§ Work request
This exercise calls for every line of the data below with the string "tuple" in it.

[Data excerpts]
________________________

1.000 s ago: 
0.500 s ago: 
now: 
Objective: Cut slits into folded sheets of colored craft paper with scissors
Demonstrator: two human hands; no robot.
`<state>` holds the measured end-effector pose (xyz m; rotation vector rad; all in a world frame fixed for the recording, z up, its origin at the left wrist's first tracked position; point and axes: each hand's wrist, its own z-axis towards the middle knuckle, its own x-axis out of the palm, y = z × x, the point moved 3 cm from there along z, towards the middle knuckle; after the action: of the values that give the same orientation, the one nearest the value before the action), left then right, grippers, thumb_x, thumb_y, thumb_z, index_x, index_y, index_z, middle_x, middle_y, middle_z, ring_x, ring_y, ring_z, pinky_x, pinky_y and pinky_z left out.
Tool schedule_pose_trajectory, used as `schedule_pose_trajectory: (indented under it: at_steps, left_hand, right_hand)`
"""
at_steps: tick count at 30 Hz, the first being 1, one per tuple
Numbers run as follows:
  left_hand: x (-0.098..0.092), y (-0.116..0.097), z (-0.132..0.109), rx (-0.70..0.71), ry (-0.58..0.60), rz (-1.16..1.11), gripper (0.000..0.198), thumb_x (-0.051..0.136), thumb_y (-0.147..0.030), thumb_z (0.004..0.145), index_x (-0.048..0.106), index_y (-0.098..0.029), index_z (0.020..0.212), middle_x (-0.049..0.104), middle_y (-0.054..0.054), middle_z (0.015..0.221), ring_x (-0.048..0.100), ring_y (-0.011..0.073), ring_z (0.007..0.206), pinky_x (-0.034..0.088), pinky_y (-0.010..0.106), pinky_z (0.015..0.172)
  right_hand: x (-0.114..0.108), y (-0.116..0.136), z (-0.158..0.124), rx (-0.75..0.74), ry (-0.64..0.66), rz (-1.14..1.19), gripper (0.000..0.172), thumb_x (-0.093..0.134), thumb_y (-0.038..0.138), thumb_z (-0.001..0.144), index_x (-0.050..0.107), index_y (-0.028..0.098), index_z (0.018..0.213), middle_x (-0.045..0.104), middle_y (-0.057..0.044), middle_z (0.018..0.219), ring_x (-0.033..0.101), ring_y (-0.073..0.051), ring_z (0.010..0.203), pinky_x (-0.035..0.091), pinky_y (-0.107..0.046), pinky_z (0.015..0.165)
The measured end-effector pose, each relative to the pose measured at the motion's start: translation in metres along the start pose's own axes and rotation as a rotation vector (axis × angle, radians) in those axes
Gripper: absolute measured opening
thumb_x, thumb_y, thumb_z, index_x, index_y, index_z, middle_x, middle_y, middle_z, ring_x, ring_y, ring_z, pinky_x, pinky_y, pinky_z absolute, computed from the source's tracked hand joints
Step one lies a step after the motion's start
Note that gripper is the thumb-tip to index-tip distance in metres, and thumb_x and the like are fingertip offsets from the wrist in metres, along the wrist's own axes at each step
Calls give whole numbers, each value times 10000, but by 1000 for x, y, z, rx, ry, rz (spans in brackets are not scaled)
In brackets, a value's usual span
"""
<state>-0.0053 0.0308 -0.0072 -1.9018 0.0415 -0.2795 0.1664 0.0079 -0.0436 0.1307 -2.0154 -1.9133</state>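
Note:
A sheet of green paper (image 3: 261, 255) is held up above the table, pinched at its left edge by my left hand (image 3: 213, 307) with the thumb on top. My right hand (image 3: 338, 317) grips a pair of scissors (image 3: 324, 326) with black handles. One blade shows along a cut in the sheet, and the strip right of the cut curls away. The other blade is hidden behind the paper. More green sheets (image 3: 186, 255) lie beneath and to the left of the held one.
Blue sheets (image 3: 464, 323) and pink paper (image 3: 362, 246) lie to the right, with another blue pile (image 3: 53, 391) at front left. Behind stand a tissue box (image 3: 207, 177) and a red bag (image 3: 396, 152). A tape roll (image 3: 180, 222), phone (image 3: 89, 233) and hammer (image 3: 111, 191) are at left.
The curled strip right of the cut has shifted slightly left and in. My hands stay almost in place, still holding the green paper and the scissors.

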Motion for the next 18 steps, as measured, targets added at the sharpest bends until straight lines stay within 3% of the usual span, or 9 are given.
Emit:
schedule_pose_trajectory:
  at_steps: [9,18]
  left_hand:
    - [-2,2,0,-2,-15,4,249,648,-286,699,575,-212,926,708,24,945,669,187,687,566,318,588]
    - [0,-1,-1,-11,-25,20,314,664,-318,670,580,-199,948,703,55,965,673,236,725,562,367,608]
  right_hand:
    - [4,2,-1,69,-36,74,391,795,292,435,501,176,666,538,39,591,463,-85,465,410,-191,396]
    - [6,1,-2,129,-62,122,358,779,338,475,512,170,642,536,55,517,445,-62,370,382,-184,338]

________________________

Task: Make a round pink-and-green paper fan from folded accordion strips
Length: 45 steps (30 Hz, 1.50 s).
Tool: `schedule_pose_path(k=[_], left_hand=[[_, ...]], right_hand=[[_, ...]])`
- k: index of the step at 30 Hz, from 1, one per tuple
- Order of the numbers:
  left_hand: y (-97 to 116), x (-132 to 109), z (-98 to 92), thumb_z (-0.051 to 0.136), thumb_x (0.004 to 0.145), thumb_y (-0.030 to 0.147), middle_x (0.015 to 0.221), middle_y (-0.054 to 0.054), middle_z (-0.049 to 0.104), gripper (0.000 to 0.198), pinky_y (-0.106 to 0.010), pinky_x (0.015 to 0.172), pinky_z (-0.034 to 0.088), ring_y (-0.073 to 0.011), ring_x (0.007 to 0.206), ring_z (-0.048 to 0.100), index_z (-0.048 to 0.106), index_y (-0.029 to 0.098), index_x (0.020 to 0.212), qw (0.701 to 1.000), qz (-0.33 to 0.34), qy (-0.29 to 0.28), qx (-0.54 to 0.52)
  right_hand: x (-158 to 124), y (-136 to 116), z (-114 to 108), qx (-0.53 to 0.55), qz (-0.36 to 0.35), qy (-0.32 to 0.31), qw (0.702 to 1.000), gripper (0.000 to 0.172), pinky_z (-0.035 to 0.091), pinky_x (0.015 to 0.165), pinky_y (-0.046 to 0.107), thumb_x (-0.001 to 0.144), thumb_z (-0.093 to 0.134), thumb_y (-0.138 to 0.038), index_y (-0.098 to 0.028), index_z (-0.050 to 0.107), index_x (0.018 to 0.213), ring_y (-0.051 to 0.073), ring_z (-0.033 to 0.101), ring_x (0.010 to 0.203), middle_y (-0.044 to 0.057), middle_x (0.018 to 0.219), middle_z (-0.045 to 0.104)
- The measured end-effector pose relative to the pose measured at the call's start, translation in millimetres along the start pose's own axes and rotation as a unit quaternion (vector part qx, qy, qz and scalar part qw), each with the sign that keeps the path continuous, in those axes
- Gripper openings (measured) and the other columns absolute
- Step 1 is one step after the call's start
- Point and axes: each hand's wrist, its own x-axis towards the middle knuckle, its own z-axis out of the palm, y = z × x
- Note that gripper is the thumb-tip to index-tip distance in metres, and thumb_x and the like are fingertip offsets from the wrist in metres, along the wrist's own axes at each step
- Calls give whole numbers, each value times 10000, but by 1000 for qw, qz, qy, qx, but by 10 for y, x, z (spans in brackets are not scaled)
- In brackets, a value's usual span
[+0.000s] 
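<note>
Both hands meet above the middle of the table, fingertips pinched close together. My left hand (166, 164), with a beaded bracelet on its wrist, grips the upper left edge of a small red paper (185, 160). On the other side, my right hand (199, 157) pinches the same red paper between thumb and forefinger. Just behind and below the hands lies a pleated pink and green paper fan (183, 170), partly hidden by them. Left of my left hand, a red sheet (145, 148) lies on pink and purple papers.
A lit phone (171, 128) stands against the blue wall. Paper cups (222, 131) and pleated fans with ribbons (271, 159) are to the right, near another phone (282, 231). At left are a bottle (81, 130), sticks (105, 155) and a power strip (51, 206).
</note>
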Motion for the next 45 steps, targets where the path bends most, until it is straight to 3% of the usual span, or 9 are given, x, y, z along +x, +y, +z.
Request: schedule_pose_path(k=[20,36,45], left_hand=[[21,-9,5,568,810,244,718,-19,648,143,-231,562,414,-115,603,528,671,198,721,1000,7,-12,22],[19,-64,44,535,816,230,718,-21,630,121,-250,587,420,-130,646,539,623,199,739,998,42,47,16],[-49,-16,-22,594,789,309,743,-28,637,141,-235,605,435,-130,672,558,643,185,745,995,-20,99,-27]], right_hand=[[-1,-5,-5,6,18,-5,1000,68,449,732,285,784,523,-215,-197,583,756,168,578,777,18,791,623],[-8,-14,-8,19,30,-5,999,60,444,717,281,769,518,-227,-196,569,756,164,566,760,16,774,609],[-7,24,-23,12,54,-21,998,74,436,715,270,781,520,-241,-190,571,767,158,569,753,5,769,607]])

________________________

§ Task solution
at_steps: tick count at 30 Hz, the first being 1, one per tuple
- k: index of the step at 30 Hz, from 1, one per tuple

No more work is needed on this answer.